Economic forces, consumer demand, seasonality, natural disasters and myriad other factors contribute to transport's cyclical market.
The charts below show the latest data on Class 8 truck orders, trailer orders, monthly tonnage, linehaul rates and load-to-truck ratios. We'll update this page frequently as new data is released.
Comments, questions or feedback? Please send an email to: [email protected].
Load-to-truck ratios
Load-to-truck ratios sprang upward for the week beginning May 12, compared to the previous seven-day period. DAT reported:
Load-to-truck ratios were mixed across equipment types for the week beginning May 26, compared to the previous seven-day period. DAT reported:
- Dry van increased from 4.6 to 5.2 loads per truck
- Reefer decreased from 6.4 to 6.3 loads per truck
- Flatbed increased from 17.6 to 19.3 loads per truck
"Dry van load post volume was within 3% of last year following last week’s short shipping week following Memorial Day," DAT noted in a blog post, adding that carrier equipment posts were 24% lower during the week than the same period last year.
Load-to-truck ratios
Spot linehaul rates
DAT’s linehaul rates measure the seven-day weekly moving average for spot rates in dry van, reefer and flatbed hauls. They often reflect the balance of supply and demand in the spot market. The rates are derived from DAT’s RateView database and do not include a fuel surcharge.
National benchmark average rates varied across multiple equipment types the week beginning May 26, compared to the previous week, per DAT:
- Dry van increased by 1 cent to $1.66
- Reefer decreased by 1 cent to $1.97
- Flatbed essentially remained flat at $2.07
"Flatbed linehaul rates have remained mostly flat for the last three weeks," DAT wrote in another blog post. Flatbed spot rates stayed above $2 per mile since breaking that threshold in May, a national average weekly rate last seen in July 2023.
Spot linehaul rates
Class 8 orders
Preliminary Class 8 net orders increased to 18,900 units in May, up from 14,000 in April and 13,600 year over year, according to a report from FTR.
"Along with the month-over-month increase, the fact that orders were up significantly from the May 2023 level indicates that the market remains on a solid footing despite near-term challenges," said FTR's Dan Moyer, a senior analyst of commercial vehicles, noting that vocational markets stood out compared to on-highway equipment.
Class 8 net truck orders in North America
Tonnage
The American Trucking Associations has been tracking tonnage, calculating the index based on member surveys, since the 1970s. In the chart below, the baseline is 100, which represents conditions in 2015. Tonnage primarily reflects freight movement through contracts versus on the spot market.
The ATA Truck Tonnage Index decreased 1.2% in April to 111.7 compared to the previous month when seasonally adjusted. The organization also revised March's figure downward to 113.1.

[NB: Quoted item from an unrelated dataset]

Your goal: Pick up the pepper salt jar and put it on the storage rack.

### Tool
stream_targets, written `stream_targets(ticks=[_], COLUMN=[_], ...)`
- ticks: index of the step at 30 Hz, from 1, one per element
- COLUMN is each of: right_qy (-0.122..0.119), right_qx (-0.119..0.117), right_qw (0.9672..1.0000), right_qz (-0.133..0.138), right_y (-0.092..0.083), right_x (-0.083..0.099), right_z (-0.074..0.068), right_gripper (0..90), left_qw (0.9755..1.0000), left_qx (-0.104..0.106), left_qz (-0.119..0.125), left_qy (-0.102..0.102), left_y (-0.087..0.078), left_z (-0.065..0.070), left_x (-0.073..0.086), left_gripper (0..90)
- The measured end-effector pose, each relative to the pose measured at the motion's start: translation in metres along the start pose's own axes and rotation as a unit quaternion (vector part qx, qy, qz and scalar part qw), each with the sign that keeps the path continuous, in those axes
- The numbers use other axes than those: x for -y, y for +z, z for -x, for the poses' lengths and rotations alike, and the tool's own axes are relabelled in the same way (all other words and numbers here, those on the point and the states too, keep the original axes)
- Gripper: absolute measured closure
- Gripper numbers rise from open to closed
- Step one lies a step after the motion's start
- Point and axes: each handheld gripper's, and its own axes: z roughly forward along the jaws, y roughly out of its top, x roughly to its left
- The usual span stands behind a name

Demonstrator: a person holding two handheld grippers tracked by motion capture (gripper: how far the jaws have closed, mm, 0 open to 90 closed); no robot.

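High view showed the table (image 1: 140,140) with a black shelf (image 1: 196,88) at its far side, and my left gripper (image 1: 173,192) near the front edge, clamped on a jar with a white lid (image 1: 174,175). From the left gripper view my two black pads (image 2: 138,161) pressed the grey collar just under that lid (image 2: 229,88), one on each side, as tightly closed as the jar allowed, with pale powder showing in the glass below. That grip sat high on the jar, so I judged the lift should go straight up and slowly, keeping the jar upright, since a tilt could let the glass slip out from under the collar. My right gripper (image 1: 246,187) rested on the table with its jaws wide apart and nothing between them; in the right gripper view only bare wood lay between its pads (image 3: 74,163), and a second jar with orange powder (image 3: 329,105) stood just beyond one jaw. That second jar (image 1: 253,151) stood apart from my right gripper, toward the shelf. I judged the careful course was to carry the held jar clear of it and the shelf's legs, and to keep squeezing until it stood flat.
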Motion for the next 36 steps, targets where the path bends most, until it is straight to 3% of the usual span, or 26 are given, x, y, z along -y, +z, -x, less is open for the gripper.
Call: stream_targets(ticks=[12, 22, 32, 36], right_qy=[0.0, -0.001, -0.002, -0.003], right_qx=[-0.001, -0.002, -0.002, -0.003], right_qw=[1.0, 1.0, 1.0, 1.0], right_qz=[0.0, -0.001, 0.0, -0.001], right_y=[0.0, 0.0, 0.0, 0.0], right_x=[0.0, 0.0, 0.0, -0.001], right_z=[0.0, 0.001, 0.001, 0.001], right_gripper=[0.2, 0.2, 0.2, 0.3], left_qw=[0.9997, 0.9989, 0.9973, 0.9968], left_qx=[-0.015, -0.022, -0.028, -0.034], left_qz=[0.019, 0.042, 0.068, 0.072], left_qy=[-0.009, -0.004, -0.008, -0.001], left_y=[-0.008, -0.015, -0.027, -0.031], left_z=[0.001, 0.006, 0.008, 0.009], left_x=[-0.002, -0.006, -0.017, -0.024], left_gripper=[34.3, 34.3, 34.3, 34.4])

"With a rebound in freight remaining elusive, it is likely that additional capacity will leave the industry in the face of continued softness in the market," ATA Chief Economist Bob Costello said in a monthly report.
For-hire truck tonnage index
Trailers
Net trailer orders increased from 11,947 units in March to 13,016 units in April, according to FTR data. That was a 9% month-over-month increase and 45% increase year over year.
"With the truck freight market facing challenges, solid growth in April for both total van and major vocational trailer orders offers a few green shoots of optimism," Dan Moyer, FTR senior analyst of commercial vehicles, said in a monthly report.
Net U.S. trailer orders
Truckload linehaul rates
The Truckload Linehaul Index from Cass measures per-mile linehaul rates. In the chart below, the baseline is 100, which represents conditions in 2005. Rates fluctuate as a result of supply, demand and balance (or a lack thereof) in the market, but they also include factors such as fuel prices and insurance costs.
The index, which includes spot and contract freight, incrementally increased in April by 0.1% to 141, Cass reported. That’s a 3.8% decline year over year.
"This index has been in a very tight range, from 140.4 to 142.0, over the past ten months as the market finds a floor," wrote the report’s author, Tim Denoyer of ACT Research.